L’abbandono fiducioso. Rimettersi al Signore in un abbandono fiducioso e sereno (cf. Sal 131; Rm 8,35) comporta l’accettazione di sé e la gratitudine per il Signore, e questo diviene forza vitale nel credente: “Per avere un effetto risanatore, la fede deve essere un abbandono fiducioso alla provvidenza di Dio” (Karl Rahner).
Credere anche quando tutto sembra perduto. La fede cristiana, che crede la resurrezione dai morti e confessa il Crocifisso-Risorto quale salvatore del mondo, è forza capace di traversare le tenebre, è luce nelle tenebre. Si può applicare alla fede e alla sua forza terapeutica quanto fu scritto da una vittima della shoah: “Credo al sole anche quando non brilla, credo all’amore anche quando non si mostra, credo in Dio anche quando tace”.

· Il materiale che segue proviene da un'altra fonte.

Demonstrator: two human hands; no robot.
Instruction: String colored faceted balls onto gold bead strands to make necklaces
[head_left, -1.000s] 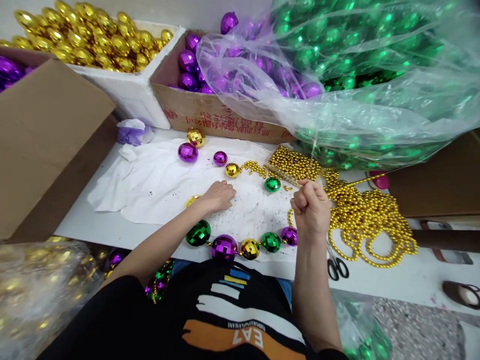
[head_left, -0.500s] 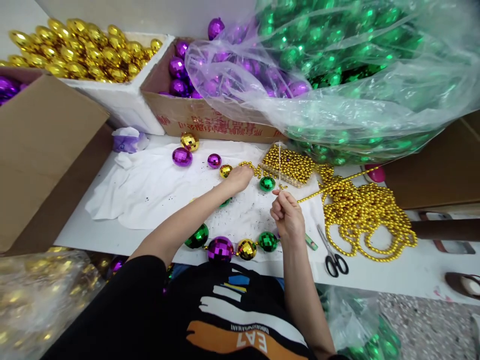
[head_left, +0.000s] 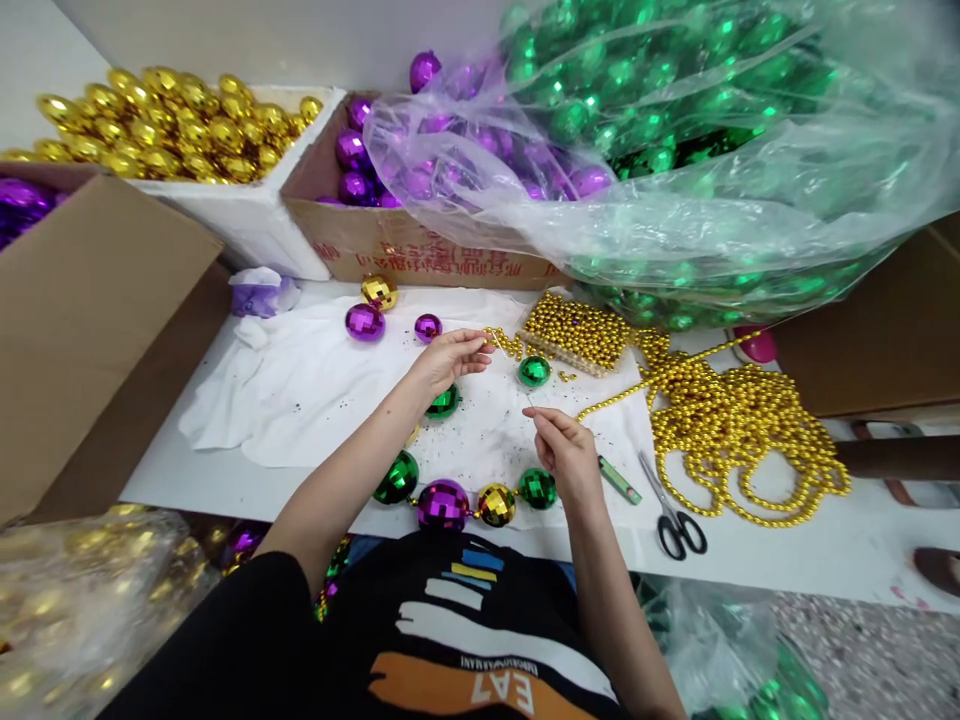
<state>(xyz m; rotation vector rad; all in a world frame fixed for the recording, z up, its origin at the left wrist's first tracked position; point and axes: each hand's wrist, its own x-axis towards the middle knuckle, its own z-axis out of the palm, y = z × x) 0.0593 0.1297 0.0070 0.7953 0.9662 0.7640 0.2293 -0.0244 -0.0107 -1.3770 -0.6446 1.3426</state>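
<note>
My left hand (head_left: 456,360) is over the white cloth (head_left: 300,390), thumb and forefinger pinched at a thin pale string beside small gold beads (head_left: 508,344). Lower right, my right hand (head_left: 568,450) pinches the same thin string (head_left: 529,402). Between the hands lies a green faceted ball (head_left: 534,371). Another green ball (head_left: 442,403) is partly under my left wrist. Near my body runs a strand with a green ball (head_left: 396,477), a purple ball (head_left: 442,505), a gold ball (head_left: 496,504) and a green ball (head_left: 538,488).
Beyond the hands stands a clear tray of gold beads (head_left: 574,330). Gold bead chains (head_left: 739,430), scissors (head_left: 679,520) and a green cutter (head_left: 619,480) lie right. Boxes of gold balls (head_left: 172,120) and purple balls (head_left: 354,150), plus a bag of green balls (head_left: 675,220), line the back.
My left hand has lifted slightly and turned, with its fingers more spread. My right hand has shifted a little left and down, and the string now slants towards my left hand.
</note>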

L’intercessione. La fede degli altri, di coloro che portano il malato a Gesù o pregano Gesù perché guarisca il malato sono un elemento che interviene con efficacia nei racconti evangelici e che mostra come la struttura dialogica dei racconti di guarigione sia la struttura stessa dell’amore. E che la forza della fede è nell’amore che la abita e la muove.
Tra guarigione e fede
Ora, il rapporto tra fede e guarigione è attestato esplicitamente più volte nei vangeli: Mc 9,23-34 (prima della guarigione del ragazzo epilettico Gesù dice al padre del ragazzo: “Tutto è possibile a chi crede” e questi risponde: “Credo! Aiuta la mia incredulità!”); Mt 15,28 (alla donna Cananea che lo supplica di guarire sua figlia, Gesù dice: “O donna, la tua fede è grande”); Mt 8,13 (la guarigione del servo del centurione è preceduta dalle parole di Gesù: “Và, ti avvenga come hai creduto”); Mt 9,22 (la guarigione della donna emorroissa è accompagnata dalle parole di Gesù: “Coraggio, figlia, la tua fede ti ha salvata”); Mt 9,28-29 (a due ciechi che lo supplicano Gesù chiede: “Credete che io possa fare ciò?” ed essi rispondono: “Si, Signore”; e Gesù a loro: “Avvenga secondo la vostra fede”); Lc 17,19 (al lebbroso che, vistosi guarito, torna a ringraziarlo, Gesù dice: “La tua fede ti ha salvato”).